ALTERNATIVAS DO CENTRO POLÍTICO
“Acho que esse centro liberal tem um ou dois nomes. É da natureza das coisas haver um candidato nesse campo. Temos muitas diferenças programáticas, o campo deles e o nosso. O papel do Estado, por exemplo, é um deles. Mas, de fato, dialogo muito com muitos partidos. Falo com Luciano Huck, com Rodrigo Maia (DEM-RJ). Agora tenho falado bastante com o governador João Doria por causa da pandemia, e também com Eduardo Leite. Procuro sempre colocar que não podemos excluir pensamentos, mas extrair os melhores. Huck é um homem da mídia, não é um homem da política. Felipe Neto, a mesma coisa. Mas ambos são contrários ao Bolsonaro. Isso não é bom? Claro que é. Se estão dispostos a debater, melhor ainda.”
“Sabe, não acho ruim o centro ter um candidato; pelo contrário, até estimulo. Ter um centro forte é positivo para o Brasil. Ruim é Bolsonaro se reeleger”
OS ERROS E ACERTOS DE MORO
“Não tem ambiente para Moro na política. Ele é uma unanimidade negativa, não conheço mais de dez políticos que o apoiem para ser candidato. Nem sei se ele teria uma legenda para se lançar. Isso é o resultado do conjunto da obra. Ele teve acertos, reconheço, mas muitos erros. Não conheço todos os casos julgados por ele, mas, em relação a Lula, a parcialidade é muito clara. Acredito que o nome a ser apoiado pelo centro deva ficar entre Doria, Huck, Leite ou Mandetta. Sabe, não acho ruim o centro ter um candidato; pelo contrário, até estimulo. Ter um centro forte é positivo para o Brasil. Ruim é Bolsonaro se reeleger”.
CIRO GOMES
“Sob o aspecto programático, certamente ele é mais próximo da esquerda. A visão dele de Brasil o coloca no nosso campo. Eu insisto que é errado excluir o PDT e uma liderança como Ciro Gomes desse processo. Até porque não o vejo como o candidato desse centro, como o candidato da Faria Lima. O ideal seria buscarmos uma aliança já no primeiro turno. Ciro já foi ministro de Lula, eu não fui. Não é possível que desse casamento só sobraram mágoas, tem que ter algum vestígio de amor ali.”

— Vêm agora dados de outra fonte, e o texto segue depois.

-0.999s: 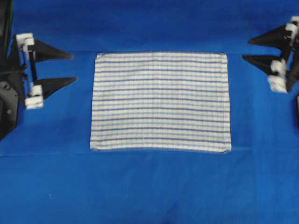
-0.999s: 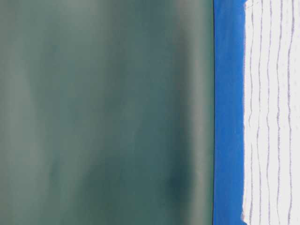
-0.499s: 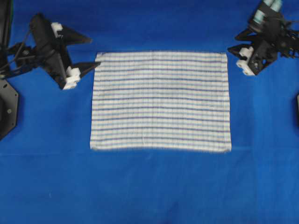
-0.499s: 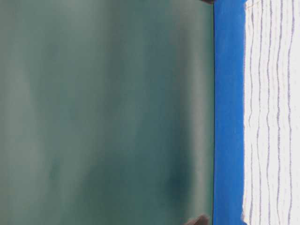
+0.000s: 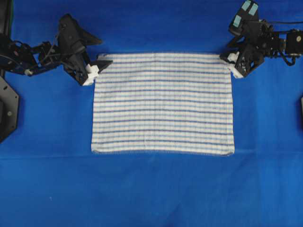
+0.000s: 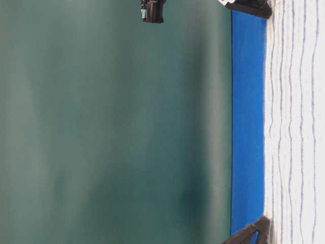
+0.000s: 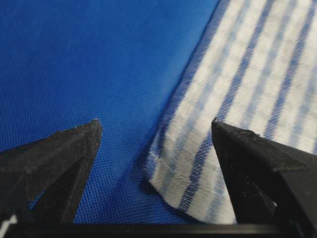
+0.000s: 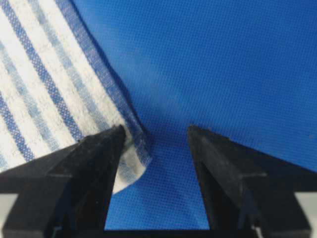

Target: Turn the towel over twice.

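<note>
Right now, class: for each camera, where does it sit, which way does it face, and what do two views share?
Overhead: above, facing down on the towel, left hand and right hand at its far corners.
Table-level: low and sideways, along the table covering.
Left wrist: behind that open hand, over one corner.
Right wrist: behind its open hand, over the other.
Shared: the striped towel.

Towel [image 5: 163,103]: white rectangular cloth, thin blue and dark-blue stripes running left-right; lies flat, spread open, centre of overhead frame, slightly above middle, edges hemmed.
</note>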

“Ciro já foi ministro de Lula, eu não fui. Não é possível que desse casamento só sobraram mágoas, tem que ter algum vestígio de amor ali”
O PAPEL DO CENTRÃO
“Acho que não dá para dizer que o Centrão vai com Bolsonaro, não. Esse grupo é pendular. O Centrão já esteve com o Lula, com o Michel Temer, com o Bolsonaro. Oscila de um lado para o outro. Para mim, essa turma vai se dividir, só atua em bloco no aspecto legislativo, não eleitoral.”

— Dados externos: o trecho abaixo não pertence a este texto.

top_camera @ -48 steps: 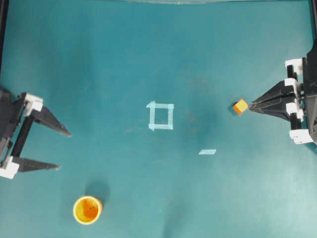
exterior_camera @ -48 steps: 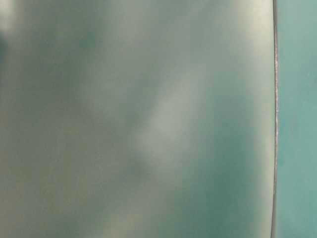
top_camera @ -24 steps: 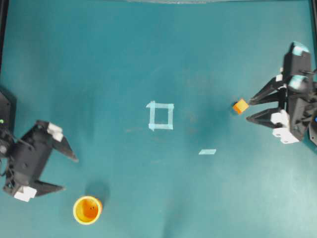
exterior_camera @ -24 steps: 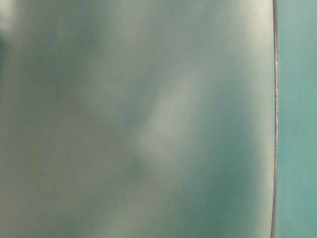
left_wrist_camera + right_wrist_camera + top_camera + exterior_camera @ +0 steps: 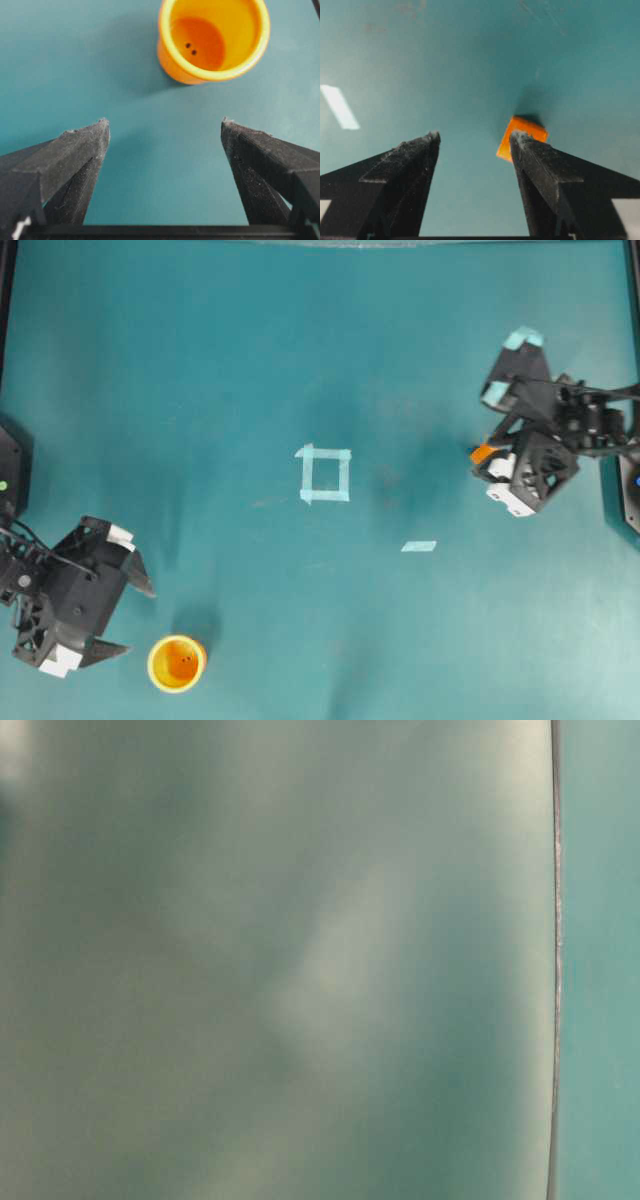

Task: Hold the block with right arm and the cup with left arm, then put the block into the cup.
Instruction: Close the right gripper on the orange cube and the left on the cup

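Observation:
The small orange block (image 5: 483,453) lies on the teal table at the right, partly hidden under my teal-taped right gripper (image 5: 495,448). In the right wrist view the block (image 5: 527,126) sits just beyond and under the tip of the right-hand finger, not between the fingers. That gripper (image 5: 476,135) is open and holds nothing. The yellow cup (image 5: 177,663) stands upright at the lower left. My left gripper (image 5: 138,620) is open just left of it. In the left wrist view the cup (image 5: 214,40) is ahead and to the right of the empty gripper (image 5: 165,122).
A pale tape square (image 5: 324,473) marks the table's middle, and a loose tape strip (image 5: 419,546) lies to its lower right, also showing as a tape strip (image 5: 339,106) in the right wrist view. The table-level view is a blur.
My right gripper went from shut to open and moved in over the block. The left arm swung down towards the cup, still open. Block and cup stayed put.

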Robot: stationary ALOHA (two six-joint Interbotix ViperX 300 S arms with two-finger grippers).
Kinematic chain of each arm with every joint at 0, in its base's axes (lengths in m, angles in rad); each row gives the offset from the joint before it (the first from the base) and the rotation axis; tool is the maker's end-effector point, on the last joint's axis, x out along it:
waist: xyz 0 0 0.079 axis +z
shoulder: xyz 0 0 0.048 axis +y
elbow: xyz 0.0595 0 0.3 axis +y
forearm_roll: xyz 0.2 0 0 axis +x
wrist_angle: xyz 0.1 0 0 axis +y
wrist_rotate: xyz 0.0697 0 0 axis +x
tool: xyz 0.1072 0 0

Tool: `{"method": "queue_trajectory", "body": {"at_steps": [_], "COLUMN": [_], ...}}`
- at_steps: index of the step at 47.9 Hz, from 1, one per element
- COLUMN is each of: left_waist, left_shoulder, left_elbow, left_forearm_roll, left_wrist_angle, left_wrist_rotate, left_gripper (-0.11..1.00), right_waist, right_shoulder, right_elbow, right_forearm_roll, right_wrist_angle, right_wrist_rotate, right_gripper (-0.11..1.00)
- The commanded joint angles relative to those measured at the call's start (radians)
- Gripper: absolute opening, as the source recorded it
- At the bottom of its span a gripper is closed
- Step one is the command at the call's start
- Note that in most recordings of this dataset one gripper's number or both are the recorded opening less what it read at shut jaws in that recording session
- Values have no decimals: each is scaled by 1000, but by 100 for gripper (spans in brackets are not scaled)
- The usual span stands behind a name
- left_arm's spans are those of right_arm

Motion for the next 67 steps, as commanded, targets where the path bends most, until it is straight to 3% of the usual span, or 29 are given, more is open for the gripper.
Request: {"method": "queue_trajectory", "body": {"at_steps": [1, 11, 28, 52, 67], "left_waist": [-9, -8, 5, -3, -25], "left_shoulder": [17, 74, 172, 259, 379], "left_elbow": [-32, -51, -38, -41, -66], "left_forearm_roll": [2, 3, 2, 0, -2], "left_wrist_angle": [-18, -71, -210, -433, -534], "left_wrist_rotate": [2, 0, 0, -9, -120], "left_gripper": [87, 87, 87, 87, 87], "right_waist": [-8, -37, -54, -43, -41], "right_shoulder": [25, 66, 81, 112, 129], "right_elbow": [-40, -58, -37, -21, -21], "right_forearm_roll": [-8, -21, -109, -101, -101], "right_wrist_angle": [18, 63, 104, 100, 69], "right_wrist_rotate": [3, 11, 166, 176, 175], "right_gripper": [60, 61, 61, 61, 61]}}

“Nesse dois primeiros anos de governo Bolsonaro, o que garantiu o mínimo de organização no País foi uma aliança entre os governadores, o Congresso Nacional e o Supremo Tribunal Federal”

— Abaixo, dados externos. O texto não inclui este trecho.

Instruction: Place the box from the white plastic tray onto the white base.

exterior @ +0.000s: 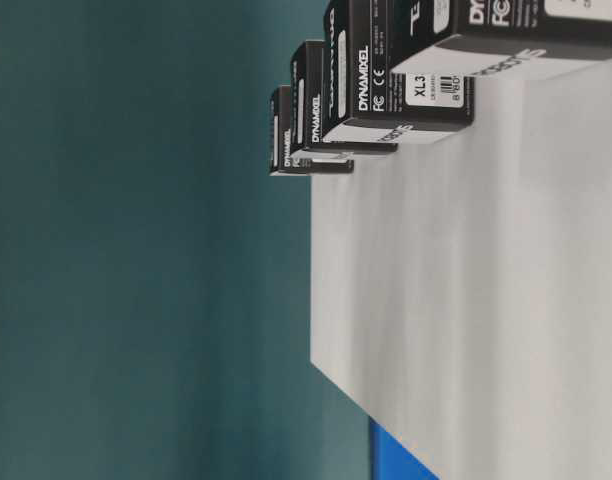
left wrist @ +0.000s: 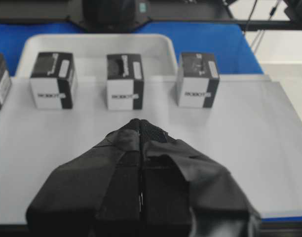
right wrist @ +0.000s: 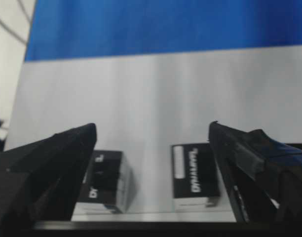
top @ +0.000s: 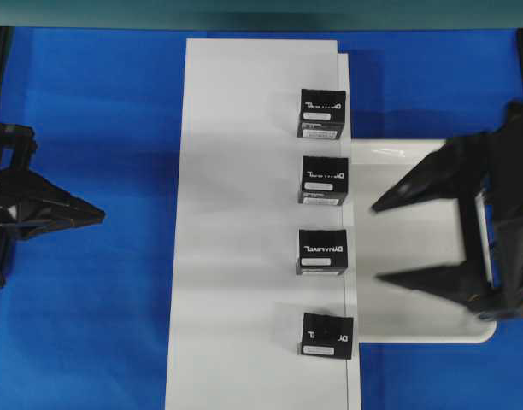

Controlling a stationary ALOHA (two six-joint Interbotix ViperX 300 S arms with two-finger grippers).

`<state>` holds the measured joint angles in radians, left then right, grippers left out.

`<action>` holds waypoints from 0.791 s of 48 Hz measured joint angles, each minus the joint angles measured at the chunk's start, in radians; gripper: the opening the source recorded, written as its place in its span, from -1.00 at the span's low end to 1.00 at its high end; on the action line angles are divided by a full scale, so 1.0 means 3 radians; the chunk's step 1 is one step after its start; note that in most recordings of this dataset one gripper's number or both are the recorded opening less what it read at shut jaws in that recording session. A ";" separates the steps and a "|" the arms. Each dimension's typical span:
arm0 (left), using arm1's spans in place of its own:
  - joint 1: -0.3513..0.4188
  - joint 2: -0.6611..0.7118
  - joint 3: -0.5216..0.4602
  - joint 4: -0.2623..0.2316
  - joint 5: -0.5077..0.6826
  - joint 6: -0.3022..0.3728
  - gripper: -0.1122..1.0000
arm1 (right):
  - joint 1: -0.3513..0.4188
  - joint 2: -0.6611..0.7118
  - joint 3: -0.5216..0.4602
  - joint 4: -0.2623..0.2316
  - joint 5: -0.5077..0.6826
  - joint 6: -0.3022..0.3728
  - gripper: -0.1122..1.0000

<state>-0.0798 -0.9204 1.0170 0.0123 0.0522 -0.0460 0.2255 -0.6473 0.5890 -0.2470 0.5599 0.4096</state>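
Observation:
The box [top: 326,335] [left wrist: 198,79] [right wrist: 104,180], black with a mostly plain dark top, stands on the white base [top: 244,256] [left wrist: 240,138] [right wrist: 156,89] near its right edge, at the near end of a row. The white plastic tray [top: 415,320] [left wrist: 92,42] lies right of the base with nothing showing in it. My right gripper [top: 377,243] [right wrist: 152,126] hovers open over the tray, fingertips pointing at the row, nothing between them. My left gripper [top: 102,213] [left wrist: 140,122] is shut and empty, left of the base over the blue cloth.
Three black boxes with white lettering [top: 321,113] [top: 324,180] [top: 321,251] stand in the same row along the base's right edge. Blue cloth [top: 91,325] covers the table around the base. The table-level view shows the boxes on the base [exterior: 466,280] from the side.

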 measured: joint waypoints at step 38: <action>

A IMPORTÂNCIA DA UNIÃO DOS GOVERNADORES
“Nesse dois primeiros anos de governo Bolsonaro, o que garantiu o mínimo de organização no País foi uma aliança entre os governadores, o Congresso Nacional e o Supremo Tribunal Federal. Houve, de fato, uma forte atuação dos governadores, que encontrou guarda no Supremo. Foram várias as decisões que nos permitiram agir, especialmente na pandemia. O Congresso, sob Rodrigo Maia e Davi Alcolumbre, também foi muito importante ao assegurar o auxílio emergencial de R$ 600, por exemplo. Agora, muitas coisas são de competência da União. Somos uma federação, não uma confederação, é bom que se diga isso. Os governadores fazem muito, mas não podem fazer tudo”.